Technical Analysis of the Telnyx Payload
According to an advisory by Akidio, the malicious code injected into the Telnyx package resides in the `telnyx/_client.py` file and executes upon import. This design ensures that the malware activates immediately when a developer or application imports the `telnyx` module, without relying on installation hooks or post-install scripts.
The payload’s behavior varies based on the host operating system:
– Windows Systems: The malware downloads a file named `hangup.wav` from the attacker’s C2 server at `83[.]142[.]209[.]203:8080`. This audio file contains a base64-encoded, XOR-obfuscated executable within its frame data. Once decoded, the dropper writes the executable to `%APPDATA%\Microsoft\Windows\Start Menu\Programs\Startup\msbuild.exe`, ensuring it runs silently upon every system login.
– Unix-Based Systems (Linux/macOS): The payload downloads a similar `hangup.wav` file, decodes the embedded executable, and writes it to `~/.config/autostart/msbuild.desktop`. This setup ensures the malware executes upon user login, maintaining persistence on the system.
Implications and Recommendations
The compromise of the Telnyx SDK underscores the escalating threat posed by supply chain attacks, particularly those targeting widely-used developer tools and libraries. Organizations and developers utilizing the affected versions of the Telnyx package should consider their environments fully compromised and take immediate action:
1. Immediate Remediation: Uninstall the compromised versions (4.87.1 and 4.87.2) of the Telnyx package and replace them with a verified, clean version.

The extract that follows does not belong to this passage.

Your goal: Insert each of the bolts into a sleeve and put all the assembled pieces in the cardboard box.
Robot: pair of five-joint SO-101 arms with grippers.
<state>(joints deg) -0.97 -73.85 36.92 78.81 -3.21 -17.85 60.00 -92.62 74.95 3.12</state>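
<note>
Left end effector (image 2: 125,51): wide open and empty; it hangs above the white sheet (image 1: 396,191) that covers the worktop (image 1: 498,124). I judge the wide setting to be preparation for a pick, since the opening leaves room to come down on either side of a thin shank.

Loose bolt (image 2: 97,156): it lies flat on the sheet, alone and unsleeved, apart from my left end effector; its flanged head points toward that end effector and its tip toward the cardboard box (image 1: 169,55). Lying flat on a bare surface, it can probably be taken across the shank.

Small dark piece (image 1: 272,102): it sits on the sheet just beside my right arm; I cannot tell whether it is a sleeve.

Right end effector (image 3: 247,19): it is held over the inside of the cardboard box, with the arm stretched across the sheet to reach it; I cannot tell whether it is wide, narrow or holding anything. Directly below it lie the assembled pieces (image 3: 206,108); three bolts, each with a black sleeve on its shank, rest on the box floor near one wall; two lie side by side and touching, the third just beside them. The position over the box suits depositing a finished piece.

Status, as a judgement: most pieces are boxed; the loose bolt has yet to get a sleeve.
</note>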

2. Credential Rotation: Rotate all credentials that may have been exposed, including API keys, database passwords, and any other sensitive information.
3. System Audit: Conduct a thorough audit of systems to identify any unauthorized access or anomalies that may have resulted from the compromise.
4. Enhance Security Practices: Implement stricter controls over CI/CD pipelines, including version pinning for dependencies, regular security assessments, and monitoring for unusual activity.
This incident serves as a stark reminder of the importance of vigilance in software supply chain security. As attackers continue to refine their methods, it is imperative for organizations to adopt proactive measures to safeguard their development environments and the integrity of their software products.